There is no scientific justification for this and it will harm public health. 
Our Welsh members have expressed concern that this will harm much needed tourism in the area. Many of our members also feel it’s disgraceful for smoking to be banned on a beach or open space; this measure is similarly without scientific backing.
Of course it isn't, we're talking about tobacco control initiatives here, they're never about science and always sod all to do with health too. This beach ban in Wales is perfect proof of that.

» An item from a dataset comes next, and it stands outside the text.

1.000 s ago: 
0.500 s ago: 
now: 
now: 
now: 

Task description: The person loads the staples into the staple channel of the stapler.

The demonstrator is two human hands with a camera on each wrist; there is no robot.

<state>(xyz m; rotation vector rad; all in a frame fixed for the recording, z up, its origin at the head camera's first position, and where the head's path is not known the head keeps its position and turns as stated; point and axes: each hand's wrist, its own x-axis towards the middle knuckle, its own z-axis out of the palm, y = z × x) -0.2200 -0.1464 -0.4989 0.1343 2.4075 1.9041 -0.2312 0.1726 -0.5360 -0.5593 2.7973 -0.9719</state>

It's nearly a week since this petty, vindictive, pointless and clawless 'voluntary' ban was put in place but apart from ViP's open letter there's been pitiful silence about it since, most notably from ASH Wales - you know, the self-professed friend of the vaper in the province - who as I pointed out on Thursday were more interested in praising Pembrokeshire's overt fascism instead.
[Jamie Matthews, Deputy Chief Executive of Action on Smoking and Health, said:] “We fully welcome the smoke free beach pilot in Pembrokeshire to protect our young people from the harmful effects of tobacco.”
Note use of the word "fully" in that context. Not a cautious welcome 'but why the fuck are e-cigs that we support included?'. Nope, "fully" welcome.

In other words, you can quit smoking using e-cigs if you like - and have a good chance of being successful - but the state-funded fake charity shitsacks at ASH Wales are still very happy to bully you and 'denormalise' you anyway.
They were very coy about condemning it when asked afterwards too.


Not us, Guv, it was them guys over there. We did our best, we really did. Yeah, pull the other one.

Even a direct invitation to condemn something which is utterly absurd to anyone who 'claims' - and ASH Wales' position as a supporter of vaping is exactly that, just a claim - to be a friend to vapers and e-cigs came up woefully short. A full five days after they'd conflated smoking with vaping in the eyes of the public - on a major and widely-read news platform - they came up with this pathetically limp sophistry which will have been seen by precious few people ... something I'm sure they were well aware of.


"Do not support" is a bit different from condemning, isn't it? And if they didn't support the ban on vaping why on Earth did they say they "fully" welcomed the ban when the press came asking for a quote? All the ASH franchises are primarily political lobbyists so know the value of language; if they said they "fully" welcomed the ban - thereby, I repeat, conflating smoking with vaping in the minds of the public - they meant it. Either that or the person entrusted to talk to the press is incompetent and should be handed their P45. You decide.

But then again, they are also very happy to have their logo appended to the message that seeing vaping is equally dangerous to kids as the vapid idea that seeing smoking is dangerous.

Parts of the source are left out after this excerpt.